• _SUPPLIED ENTRIES_
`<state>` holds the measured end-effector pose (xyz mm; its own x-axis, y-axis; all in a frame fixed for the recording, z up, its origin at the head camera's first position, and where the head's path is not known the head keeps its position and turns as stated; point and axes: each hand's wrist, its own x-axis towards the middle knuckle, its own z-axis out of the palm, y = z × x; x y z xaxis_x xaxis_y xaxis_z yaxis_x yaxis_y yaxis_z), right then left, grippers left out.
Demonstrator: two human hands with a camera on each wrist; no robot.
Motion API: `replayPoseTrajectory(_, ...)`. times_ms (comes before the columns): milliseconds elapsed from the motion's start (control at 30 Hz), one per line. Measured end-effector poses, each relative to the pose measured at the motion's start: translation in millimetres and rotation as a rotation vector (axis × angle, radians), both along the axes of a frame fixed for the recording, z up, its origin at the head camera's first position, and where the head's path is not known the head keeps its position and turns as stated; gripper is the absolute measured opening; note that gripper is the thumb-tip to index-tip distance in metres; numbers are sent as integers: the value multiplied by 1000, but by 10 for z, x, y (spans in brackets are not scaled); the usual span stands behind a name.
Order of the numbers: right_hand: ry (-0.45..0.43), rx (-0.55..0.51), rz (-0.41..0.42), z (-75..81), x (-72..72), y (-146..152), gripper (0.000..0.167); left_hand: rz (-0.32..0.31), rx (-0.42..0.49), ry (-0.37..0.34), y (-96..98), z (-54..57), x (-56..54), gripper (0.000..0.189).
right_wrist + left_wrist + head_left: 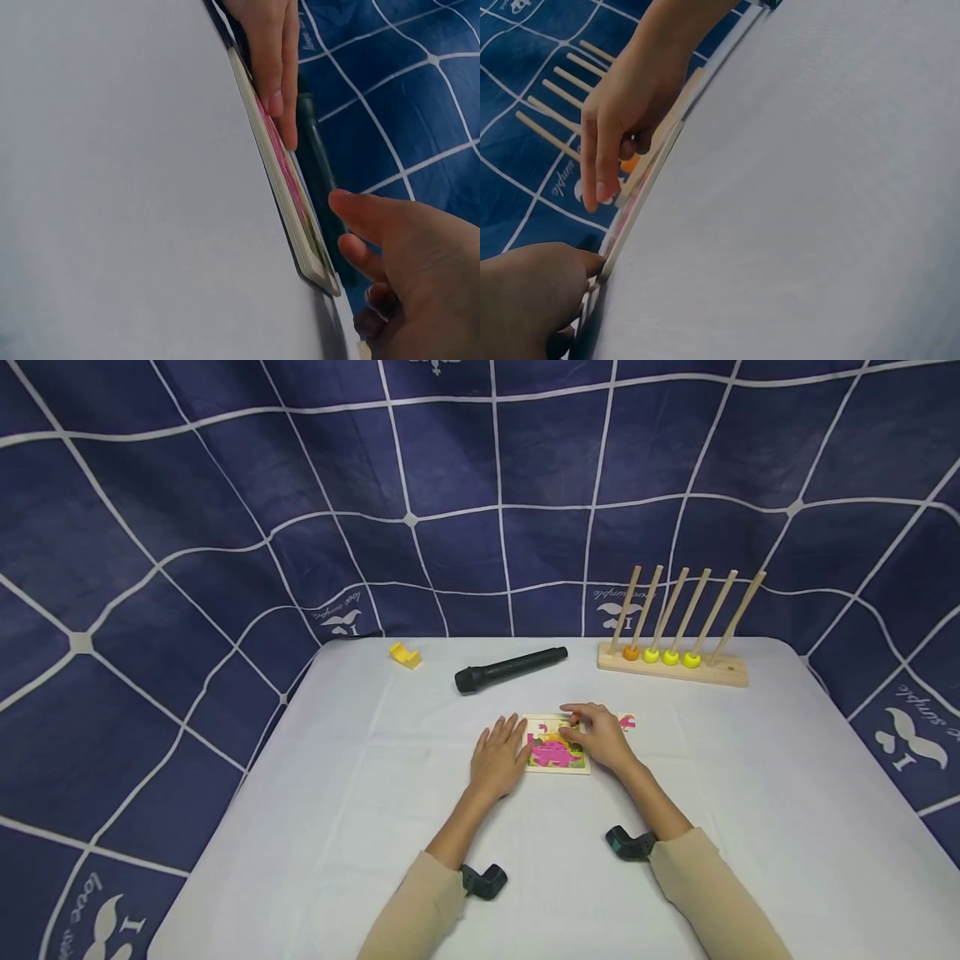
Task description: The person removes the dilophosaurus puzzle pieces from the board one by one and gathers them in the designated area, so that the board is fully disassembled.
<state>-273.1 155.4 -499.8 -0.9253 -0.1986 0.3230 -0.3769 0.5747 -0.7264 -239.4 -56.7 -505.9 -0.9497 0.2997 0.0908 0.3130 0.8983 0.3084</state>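
Note:
A framed dinosaur jigsaw puzzle (555, 753), with a pink dinosaur on it, lies on the white table. My left hand (498, 758) rests along its left edge, fingers spread. Over the upper right part of the puzzle is my right hand (597, 737). In the left wrist view that right hand (634, 112) has two fingers pointing down and others bent; nothing shows gripped. Its fingers and thumb stand apart in the right wrist view, beside the puzzle's corner. A loose puzzle piece (627, 721) with pink on it lies just right of this hand, partly hidden.
Behind the puzzle lies a black microphone (512, 671). A wooden peg stand (675, 670) with orange and yellow beads stands at the back right. At the back left sits a small yellow block (406, 656). Dark blue patterned cloth (465, 552) hangs behind the table.

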Motion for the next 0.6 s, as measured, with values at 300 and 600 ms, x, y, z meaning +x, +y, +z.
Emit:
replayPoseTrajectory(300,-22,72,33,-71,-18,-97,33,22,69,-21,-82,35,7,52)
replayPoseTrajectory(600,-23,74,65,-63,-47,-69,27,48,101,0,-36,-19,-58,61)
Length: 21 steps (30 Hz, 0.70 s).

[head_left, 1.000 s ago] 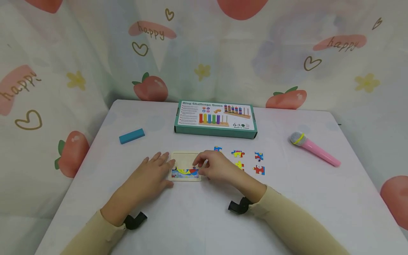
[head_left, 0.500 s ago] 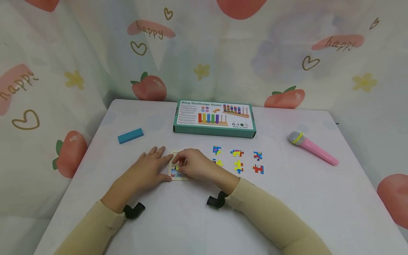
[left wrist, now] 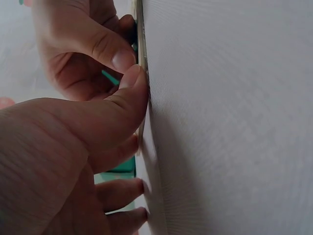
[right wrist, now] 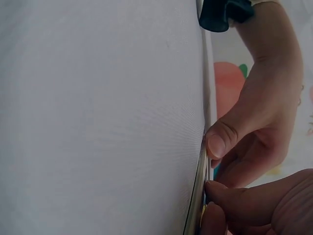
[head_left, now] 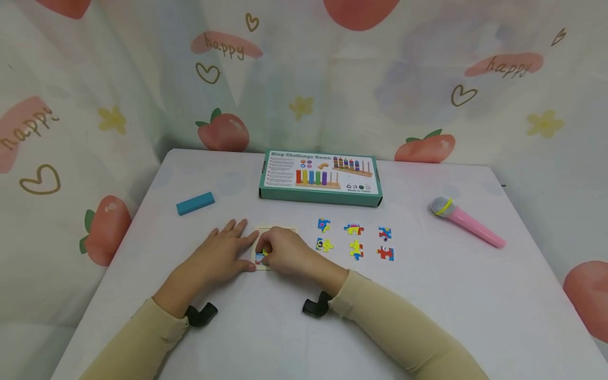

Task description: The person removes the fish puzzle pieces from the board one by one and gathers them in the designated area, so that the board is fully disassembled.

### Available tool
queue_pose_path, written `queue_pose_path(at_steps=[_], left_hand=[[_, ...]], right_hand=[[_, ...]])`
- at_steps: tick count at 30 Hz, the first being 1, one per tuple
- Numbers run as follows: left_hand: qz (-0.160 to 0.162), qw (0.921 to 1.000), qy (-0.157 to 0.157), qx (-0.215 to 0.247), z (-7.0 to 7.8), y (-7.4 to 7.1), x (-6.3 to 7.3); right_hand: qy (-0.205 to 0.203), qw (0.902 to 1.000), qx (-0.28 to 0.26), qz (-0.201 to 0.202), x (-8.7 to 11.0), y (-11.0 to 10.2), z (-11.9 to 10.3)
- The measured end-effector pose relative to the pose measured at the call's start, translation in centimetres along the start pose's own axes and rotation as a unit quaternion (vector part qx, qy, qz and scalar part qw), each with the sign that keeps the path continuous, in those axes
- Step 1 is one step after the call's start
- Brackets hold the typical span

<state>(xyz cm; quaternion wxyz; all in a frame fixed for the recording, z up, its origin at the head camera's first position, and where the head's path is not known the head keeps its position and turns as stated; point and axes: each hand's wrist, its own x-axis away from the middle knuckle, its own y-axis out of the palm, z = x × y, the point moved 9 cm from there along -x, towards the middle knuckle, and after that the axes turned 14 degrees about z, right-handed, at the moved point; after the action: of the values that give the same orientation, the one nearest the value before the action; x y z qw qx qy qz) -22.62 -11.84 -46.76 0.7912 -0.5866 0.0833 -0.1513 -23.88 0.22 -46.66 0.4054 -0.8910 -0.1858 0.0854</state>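
My left hand (head_left: 218, 253) lies with fingers spread on the left side of a small wooden puzzle tray (head_left: 291, 230), index finger and thumb at its edge. Over the tray, my right hand (head_left: 287, 253) has its fingers bent, with thumb and index finger down at the left part of a colourful puzzle picture (head_left: 259, 257). I cannot tell whether they pinch a piece or only press on it. Most of the tray is hidden under this hand. In the right wrist view, thumb and fingertip of the right hand (right wrist: 259, 200) meet the tray's thin edge (right wrist: 195, 200).
Several loose puzzle pieces (head_left: 355, 249) lie in two rows right of the tray. Behind stands a green Ring Challenge Game box (head_left: 320, 195). A blue block (head_left: 196, 203) is at the left, a pink toy microphone (head_left: 475, 226) at the right.
My right hand has moved left from the tray's right side to its left part, uncovering the loose pieces beside it. My left hand has stayed at the tray's left edge.
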Motion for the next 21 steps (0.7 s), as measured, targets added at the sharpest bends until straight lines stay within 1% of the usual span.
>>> queue_pose_path(at_steps=[7,12,21], left_hand=[[0.0,1.0,-0.002,0.001,0.17,-0.18,0.17],[0.003,1.0,0.001,0.003,0.21,-0.22,0.23],[0.009,1.0,0.0,0.002,0.19,-0.19,0.12]], right_hand=[[0.018,0.9998,0.009,0.006,0.43,-0.09,-0.14],[0.02,0.9997,0.015,0.008,0.53,-0.06,-0.14],[0.021,0.9997,-0.002,0.008,0.72,0.0,-0.06]])
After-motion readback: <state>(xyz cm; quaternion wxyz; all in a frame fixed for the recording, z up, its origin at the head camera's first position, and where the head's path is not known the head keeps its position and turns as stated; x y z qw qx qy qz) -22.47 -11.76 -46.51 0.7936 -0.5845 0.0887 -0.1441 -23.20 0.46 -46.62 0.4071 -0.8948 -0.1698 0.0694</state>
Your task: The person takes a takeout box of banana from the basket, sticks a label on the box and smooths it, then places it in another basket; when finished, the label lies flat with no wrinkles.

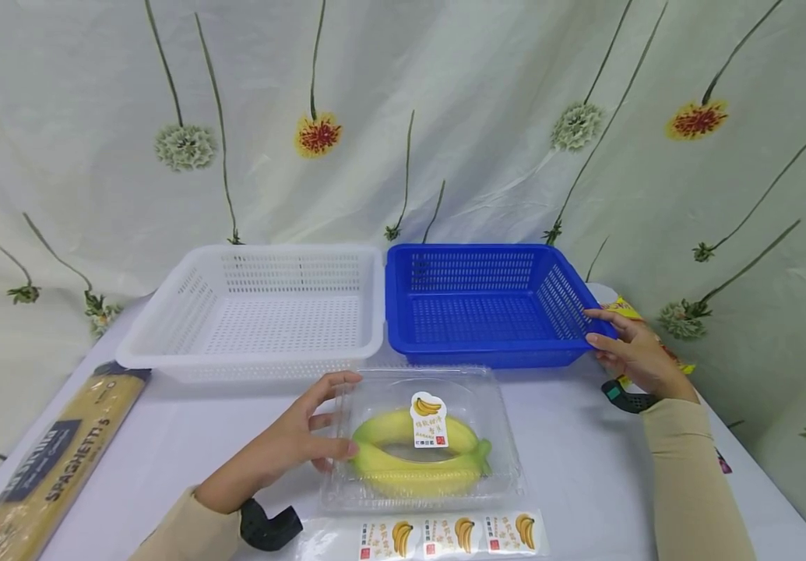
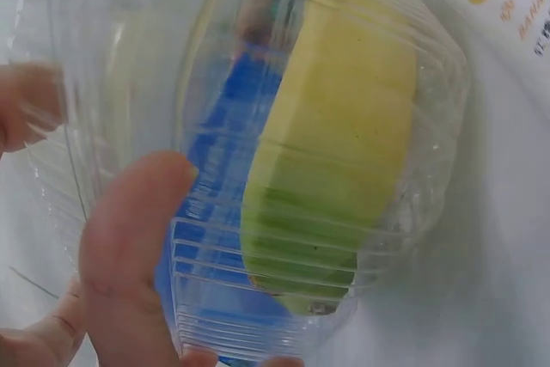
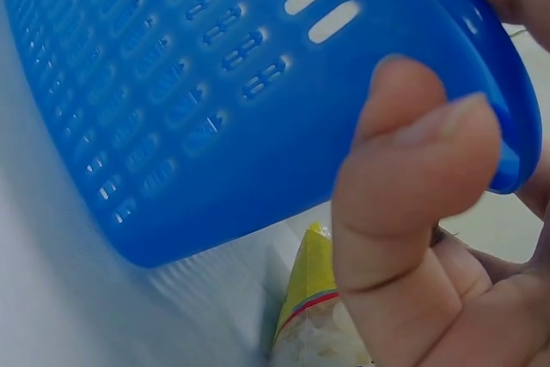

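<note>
A clear plastic clamshell box (image 1: pixel 508 460) with two yellow-green bananas (image 1: pixel 417 477) inside sits at the front middle of the table. On its lid is a banana sticker (image 1: pixel 430 421). My left hand (image 1: pixel 293 436) grips the box's left side, thumb nearer me and fingers toward the back; the left wrist view shows the thumb against the plastic. With my right hand (image 1: pixel 634 354) I hold the front right corner of the blue basket (image 1: pixel 487 357). In the right wrist view, curled fingers (image 3: pixel 412 178) are close under the basket's rim.
A white basket (image 1: pixel 255 362) stands left of the blue one. Along the left edge lies a spaghetti pack (image 1: pixel 59 460). A strip of banana stickers (image 1: pixel 445 536) is in front of the box. Behind my right hand sits a yellow snack bag (image 1: pixel 623 308).
</note>
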Motion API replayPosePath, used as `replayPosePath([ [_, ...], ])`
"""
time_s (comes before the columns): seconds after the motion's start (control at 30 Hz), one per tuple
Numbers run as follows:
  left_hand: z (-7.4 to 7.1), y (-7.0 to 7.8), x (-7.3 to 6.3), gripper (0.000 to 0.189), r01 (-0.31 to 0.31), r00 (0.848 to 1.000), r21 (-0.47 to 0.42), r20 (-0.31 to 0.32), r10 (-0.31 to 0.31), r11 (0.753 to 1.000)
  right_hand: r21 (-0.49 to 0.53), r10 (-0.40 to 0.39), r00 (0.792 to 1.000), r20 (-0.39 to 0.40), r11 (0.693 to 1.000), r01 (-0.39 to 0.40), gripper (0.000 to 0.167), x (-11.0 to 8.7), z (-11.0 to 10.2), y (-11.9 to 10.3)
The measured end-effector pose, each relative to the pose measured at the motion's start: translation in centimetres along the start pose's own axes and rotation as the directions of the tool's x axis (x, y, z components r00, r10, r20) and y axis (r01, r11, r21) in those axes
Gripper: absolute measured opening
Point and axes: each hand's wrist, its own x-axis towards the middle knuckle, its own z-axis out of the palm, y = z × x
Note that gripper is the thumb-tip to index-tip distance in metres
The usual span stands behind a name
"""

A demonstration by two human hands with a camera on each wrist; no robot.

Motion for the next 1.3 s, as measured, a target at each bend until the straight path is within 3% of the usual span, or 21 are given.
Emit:
replayPosePath([
  [0.27, 0.1, 1.8, -1.3, 0.094, -0.020, 1.000, -0.023, 0.021, 0.021, 1.000, -0.030, -0.012, 1.000, -0.008, 0.999, 0.012, 0.032, 0.2, 0.0, 0.3],
  [0.6, 0.0, 4.0, -2.2, 0.094, -0.055, 0.998, -0.014, 0.015, 0.055, 0.998, 0.031, 0.011, 1.000, -0.010, 0.999, -0.011, 0.033, 0.3, 0.1, 0.3],
  [1.03, -0.7, 7.9, -0.5, 0.096, -0.090, 0.996, 0.066, -0.009, 0.091, 0.994, 0.066, -0.002, 1.000, 0.002, 0.998, 0.001, 0.033, 0.1, -0.1, 0.5],
  [1.3, -1.1, 10.1, 1.3, 0.096, -0.112, 0.993, 0.045, -0.038, 0.114, 0.993, 0.070, 0.009, 1.000, -0.008, 0.998, -0.008, 0.033, 0.2, -0.1, 0.6],
])
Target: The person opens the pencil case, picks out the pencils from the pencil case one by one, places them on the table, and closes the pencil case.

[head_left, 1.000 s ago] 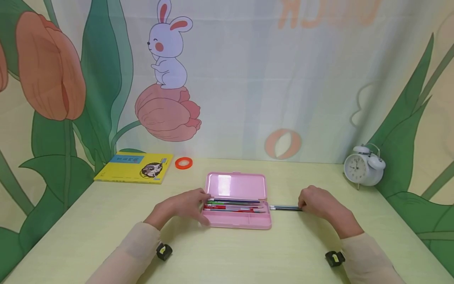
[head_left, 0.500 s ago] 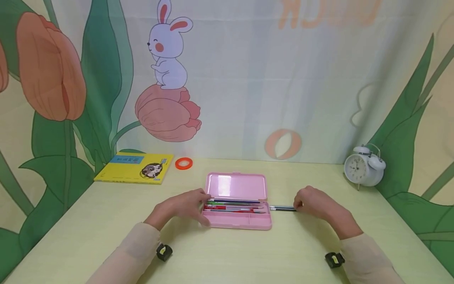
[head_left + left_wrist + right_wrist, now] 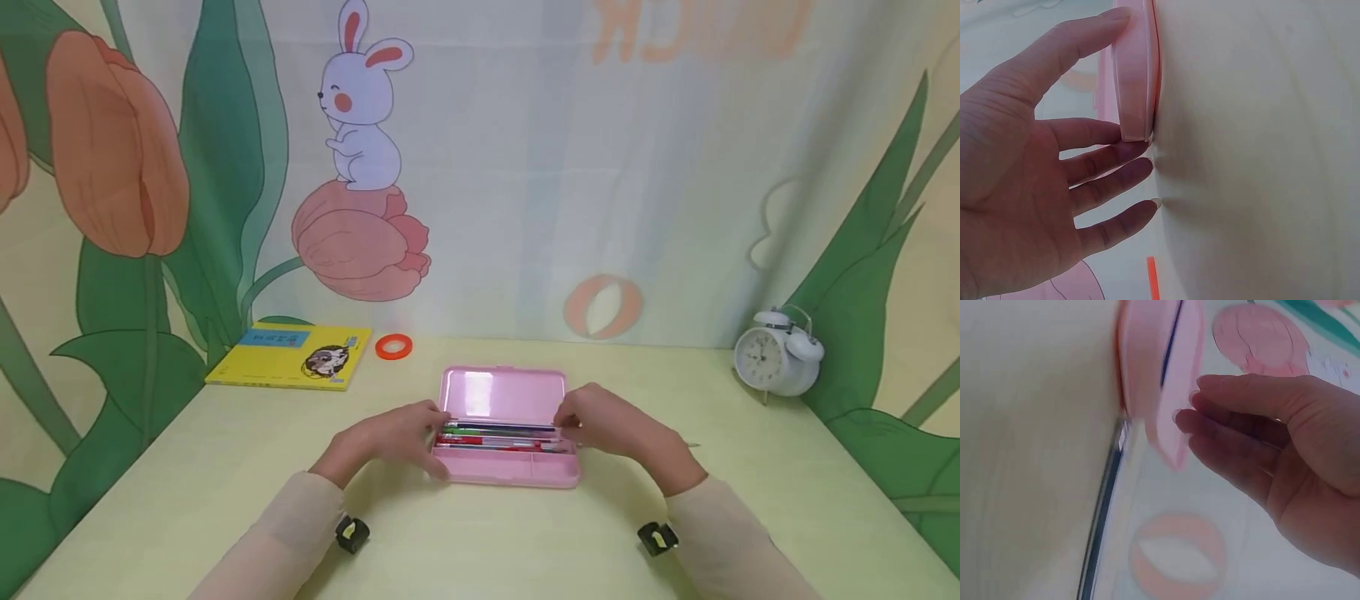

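A pink pencil case (image 3: 487, 467) lies open on the table with several pencils (image 3: 498, 431) in its long compartment. My left hand (image 3: 401, 437) holds the case's left end. In the left wrist view, its thumb (image 3: 1088, 34) lies on the case wall and the fingers reach round the end. Over the right end of the case is my right hand (image 3: 611, 421), fingers loosely bent. Nothing shows between its fingertips in the right wrist view. A dark pencil (image 3: 1102, 515) lies on the table beside the case's right end; in the head view the hand hides most of it.
A yellow book (image 3: 281, 358) lies at the back left, with a roll of orange tape (image 3: 393, 347) beside it. At the back right stands a white alarm clock (image 3: 776, 354). A printed curtain (image 3: 495, 167) hangs behind the table (image 3: 480, 550).
My right hand has left the outer end of the pencils on the table and moved left to the case's right end. The left hand stays on the case. The head view has shifted slightly.
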A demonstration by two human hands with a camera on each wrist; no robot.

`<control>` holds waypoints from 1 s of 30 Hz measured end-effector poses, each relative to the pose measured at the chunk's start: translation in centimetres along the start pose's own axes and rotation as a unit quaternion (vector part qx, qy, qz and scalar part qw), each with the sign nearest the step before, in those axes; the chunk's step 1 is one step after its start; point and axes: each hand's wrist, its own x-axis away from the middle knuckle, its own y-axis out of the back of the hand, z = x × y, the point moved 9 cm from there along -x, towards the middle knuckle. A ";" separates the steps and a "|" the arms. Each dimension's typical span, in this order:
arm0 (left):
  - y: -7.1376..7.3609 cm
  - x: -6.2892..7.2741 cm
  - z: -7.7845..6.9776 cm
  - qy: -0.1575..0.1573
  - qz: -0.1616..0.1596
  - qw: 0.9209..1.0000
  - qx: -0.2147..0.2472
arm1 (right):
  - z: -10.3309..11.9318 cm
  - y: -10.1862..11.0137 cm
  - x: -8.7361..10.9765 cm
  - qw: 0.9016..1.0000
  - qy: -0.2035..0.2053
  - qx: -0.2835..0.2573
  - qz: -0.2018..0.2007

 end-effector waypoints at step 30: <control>0.0 -0.4 0.1 0.001 0.005 1.000 0.003 | 3.7 -3.9 -6.5 0.988 -0.049 0.130 0.061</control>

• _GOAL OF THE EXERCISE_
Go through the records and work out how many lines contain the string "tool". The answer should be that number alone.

• _EXERCISE SOLUTION_
2